NC: Como é a sua relação com o mercado se tratando da sua identidade? Você sente que há respeito do público e dos profissionais ao se comunicarem com você ou sobre você?
IF: Essa pergunta é um pouco difícil. De imediato eu pensei no tratamento de pronomes e como eu uso ela/dela e elu/delu, me tratarem pelo feminino não é necessariamente misgendering né? Mas eu sinto que a maioria das pessoas usa mais o feminino comigo e de certa forma, incomoda. Eu uso os dois pronomes e gostaria que variassem, sabe? Às vezes também me chamam de "mulher", o que é terrível, então tenho que reiterar para a pessoa que não sou mulher. De qualquer jeito, isso é no geral, mas no meu público mais próximo e dentro da "bolha" eu me sinto muito acolhide e sempre sinto euforia de gênero ao me chamarem no neutro, que é algo que minhes leitories do grupo no Whatsapp usam bastante. Sou muito grata a essa comunidade em vários aspectos, mas esse é um deles.
NC: Nas suas obras você costuma trazer personagens aroace no papel de protagonistas. Você tem planos de interseccionar essa representatividade com a não binariedade?
IF: Nossa, sim! Eu me sinto muito à vontade com minha identidade aroace e gosto de trabalhar questões da amatonormatividade nas minhas obras, por isso sinto facilidade para trazer personagens aroace, alloace ou aroallo. A questão é quão à vontade eu me sinto com minha identidade não binária e me sentir pronta pra trazer isso também nos livros. Acho que rola uma síndrome do impostor que eu preciso resolver. Enfim, eu sei que existe muita gente do Aspec que também é não-binárie e acho isso muito legal. Gostaria de trabalhar isso em livros futuros, com certeza. Por enquanto estou indo aos poucos: meu vem aí tem protagonismo transmasc e já vou trazer algumas coisas que se relacionam com minha experiência através dele. To muito ansiosa para ver a recepção!
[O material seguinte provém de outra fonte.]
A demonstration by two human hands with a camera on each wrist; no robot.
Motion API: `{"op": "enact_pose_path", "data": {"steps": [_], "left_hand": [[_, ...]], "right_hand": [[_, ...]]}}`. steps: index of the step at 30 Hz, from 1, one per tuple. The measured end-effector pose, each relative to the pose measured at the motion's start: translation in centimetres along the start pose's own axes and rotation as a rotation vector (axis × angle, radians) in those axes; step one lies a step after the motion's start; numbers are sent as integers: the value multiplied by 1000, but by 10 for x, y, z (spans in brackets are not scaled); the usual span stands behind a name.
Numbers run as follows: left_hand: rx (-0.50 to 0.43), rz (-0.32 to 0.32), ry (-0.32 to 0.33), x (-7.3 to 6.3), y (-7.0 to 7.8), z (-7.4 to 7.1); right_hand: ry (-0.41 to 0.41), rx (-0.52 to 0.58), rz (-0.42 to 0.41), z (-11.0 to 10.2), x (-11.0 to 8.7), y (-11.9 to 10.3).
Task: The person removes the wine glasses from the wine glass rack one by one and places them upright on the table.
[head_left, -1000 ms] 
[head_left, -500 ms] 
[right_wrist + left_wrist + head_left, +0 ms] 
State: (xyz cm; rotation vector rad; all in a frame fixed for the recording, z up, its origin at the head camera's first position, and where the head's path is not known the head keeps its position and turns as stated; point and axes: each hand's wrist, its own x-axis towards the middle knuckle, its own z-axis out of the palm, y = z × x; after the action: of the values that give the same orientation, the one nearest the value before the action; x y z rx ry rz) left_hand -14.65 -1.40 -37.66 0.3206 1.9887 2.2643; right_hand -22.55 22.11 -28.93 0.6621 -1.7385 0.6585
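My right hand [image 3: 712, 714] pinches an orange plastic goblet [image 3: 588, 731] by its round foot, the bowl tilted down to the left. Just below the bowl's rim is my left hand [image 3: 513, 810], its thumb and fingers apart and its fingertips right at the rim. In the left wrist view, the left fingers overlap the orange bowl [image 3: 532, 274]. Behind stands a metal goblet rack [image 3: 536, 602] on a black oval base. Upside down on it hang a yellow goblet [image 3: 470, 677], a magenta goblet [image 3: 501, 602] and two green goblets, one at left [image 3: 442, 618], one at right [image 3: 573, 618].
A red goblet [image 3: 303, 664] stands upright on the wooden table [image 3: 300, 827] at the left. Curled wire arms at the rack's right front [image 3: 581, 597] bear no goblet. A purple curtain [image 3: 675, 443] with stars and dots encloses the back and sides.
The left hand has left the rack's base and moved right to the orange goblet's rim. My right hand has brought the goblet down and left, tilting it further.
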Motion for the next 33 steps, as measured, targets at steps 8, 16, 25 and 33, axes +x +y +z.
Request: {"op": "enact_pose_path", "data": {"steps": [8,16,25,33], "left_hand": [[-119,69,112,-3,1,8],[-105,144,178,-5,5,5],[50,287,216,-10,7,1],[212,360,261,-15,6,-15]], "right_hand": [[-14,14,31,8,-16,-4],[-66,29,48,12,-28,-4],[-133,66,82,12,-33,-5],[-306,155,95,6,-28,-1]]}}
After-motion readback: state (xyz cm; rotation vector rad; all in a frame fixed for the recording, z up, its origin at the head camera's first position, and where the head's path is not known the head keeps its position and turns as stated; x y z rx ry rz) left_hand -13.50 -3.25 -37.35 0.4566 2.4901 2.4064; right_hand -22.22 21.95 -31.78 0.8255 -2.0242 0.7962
NC: Qual é o tipo de protagonismo não binária que você mais sente falta?
IF: Não sou muito de ler livros com protagonismo não-binário por um certo medo de me identificar demais e ser doloroso para mim (momento terapia). Mas sempre acho interessante a interseccionalidade, como você falou. Mostrar que não-bináries são diversos é fundamental, então ter mais personagens de raças e etnias diferentes, sexualidades, romanticidades, além de não-bináries pcds, entre outros. Acho que especialmente gostaria de ver mais aroaces que também são não-bináries, porque acho muito curioso como tem muito aroace agênero e acho muito que deve ter uma explicação para isso, já que gênero é construção social.
NC: Do que você mais sente orgulho enquanto uma pessoa não binária que escreve?
IF: Acho que no momento, sinto orgulho de respeitar o meu processo. Eu prometo e deixo registrado aqui que trarei personagens não-bináries (podem me cobrar), mas preciso resolver algumas coisas dentro de mim para me sentir pronta para isso. Acho que as histórias que vão vir depois serão mil vezes melhor do que se eu me forçasse agora e me deixarão bem orgulhosa se virem no seu tempo.
Mostrar que não-bináries são diversos é fundamental, então ter mais personagens de raças e etnias diferentes, sexualidades, romanticidades, além de não-bináries pcds, entre outros.